[The problem] Repeat nothing but the line that contains "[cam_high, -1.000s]" and the lines after it, through the end of the listing, exactly as they stand; omit pictures.

[Data block]
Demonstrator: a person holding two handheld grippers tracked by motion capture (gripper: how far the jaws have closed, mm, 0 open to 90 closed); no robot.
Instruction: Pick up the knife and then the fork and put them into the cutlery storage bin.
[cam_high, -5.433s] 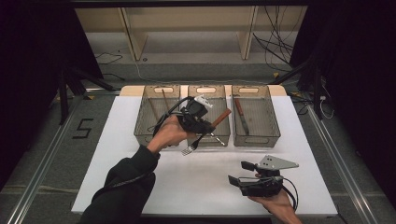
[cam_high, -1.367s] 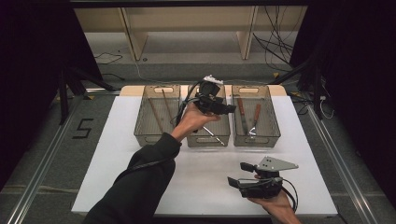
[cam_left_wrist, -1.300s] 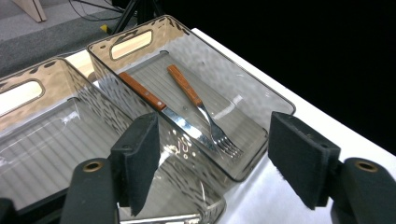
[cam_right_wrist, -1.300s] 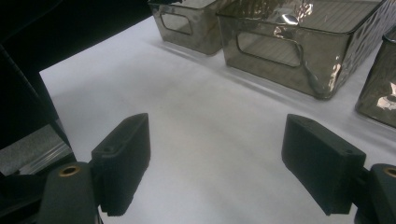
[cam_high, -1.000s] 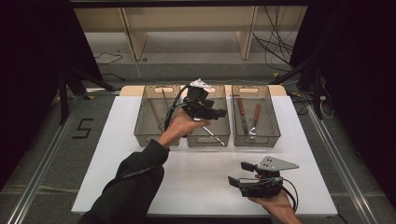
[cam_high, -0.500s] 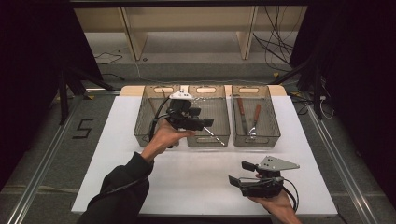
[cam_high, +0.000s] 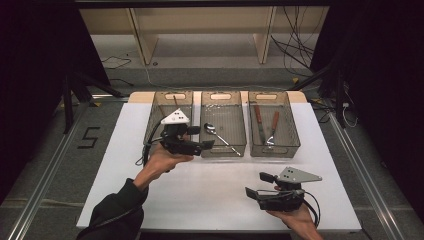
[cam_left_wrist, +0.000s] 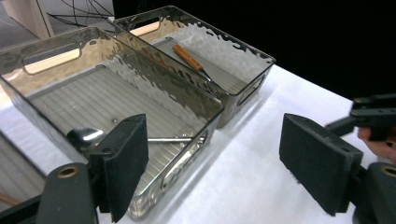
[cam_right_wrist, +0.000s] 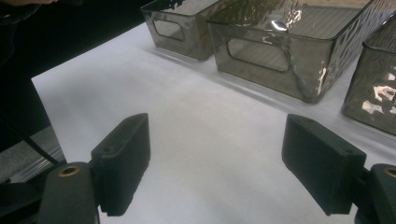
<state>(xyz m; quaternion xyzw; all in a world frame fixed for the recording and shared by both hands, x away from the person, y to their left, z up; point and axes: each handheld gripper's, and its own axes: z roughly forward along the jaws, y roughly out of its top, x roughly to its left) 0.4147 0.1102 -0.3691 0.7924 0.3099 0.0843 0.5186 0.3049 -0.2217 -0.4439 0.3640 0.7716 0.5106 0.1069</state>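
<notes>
Three clear bins stand in a row at the back of the white table (cam_high: 200, 200). The middle bin (cam_high: 222, 152) holds a spoon (cam_high: 220, 136); its bowl (cam_left_wrist: 86, 136) lies just beyond my left pad. In the right bin (cam_high: 275, 149) lie a knife (cam_high: 258, 120) and a fork (cam_high: 273, 129), both wooden-handled. My left gripper (cam_high: 202, 138) hovers at the front of the left bin (cam_high: 167, 96) and the middle bin, pointing right. Its jaws have just been opening and hold nothing (cam_left_wrist: 219, 158). My right gripper (cam_high: 255, 183) stands open and empty low over the table at the front right (cam_right_wrist: 217, 158).
A thin utensil lies in the left bin, mostly hidden by my left hand. A wooden shelf unit (cam_high: 200, 30) stands on the floor behind the table. Bare white tabletop stretches between the bins and the front edge. Cables trail across the floor at the back right.
My left gripper, earlier holding a wooden-handled fork, came back empty from the right bin, moving left, nearer and lower. The right bin now holds two utensils. My right gripper stayed put.
</notes>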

[Answer section]
[cam_high, -1.000s] 
[cam_high, -0.500s] 
[cam_high, +0.000s] 
[cam_left_wrist, +0.000s] 
[cam_right_wrist, +0.000s] 
<state>(xyz m; quaternion xyzw; all in a world frame fixed for the recording and shared by both hands, x away from the person, y to their left, z up; point and axes: each handheld gripper's, and its own axes: z roughly forward along the jaws, y roughly out of its top, x roughly to its left) 0.4147 0.1102 -0.3691 0.7924 0.3099 0.0843 0.5186 0.3049 -0.2217 -0.4439 0.3640 0.7716 0.5106 0.1069</state>
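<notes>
Three clear bins stand in a row at the back of the white table (cam_high: 200, 200). The middle bin (cam_high: 222, 152) holds a spoon (cam_high: 220, 136); its bowl (cam_left_wrist: 86, 136) lies just beyond my left pad. In the right bin (cam_high: 275, 149) lie a knife (cam_high: 258, 120) and a fork (cam_high: 273, 129), both wooden-handled. My left gripper (cam_high: 202, 138) hovers at the front of the left bin (cam_high: 167, 96) and the middle bin, pointing right. Its jaws have just been opening and hold nothing (cam_left_wrist: 219, 158). My right gripper (cam_high: 255, 183) stands open and empty low over the table at the front right (cam_right_wrist: 217, 158).
A thin utensil lies in the left bin, mostly hidden by my left hand. A wooden shelf unit (cam_high: 200, 30) stands on the floor behind the table. Bare white tabletop stretches between the bins and the front edge. Cables trail across the floor at the back right.
My left gripper, earlier holding a wooden-handled fork, came back empty from the right bin, moving left, nearer and lower. The right bin now holds two utensils. My right gripper stayed put.
</notes>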

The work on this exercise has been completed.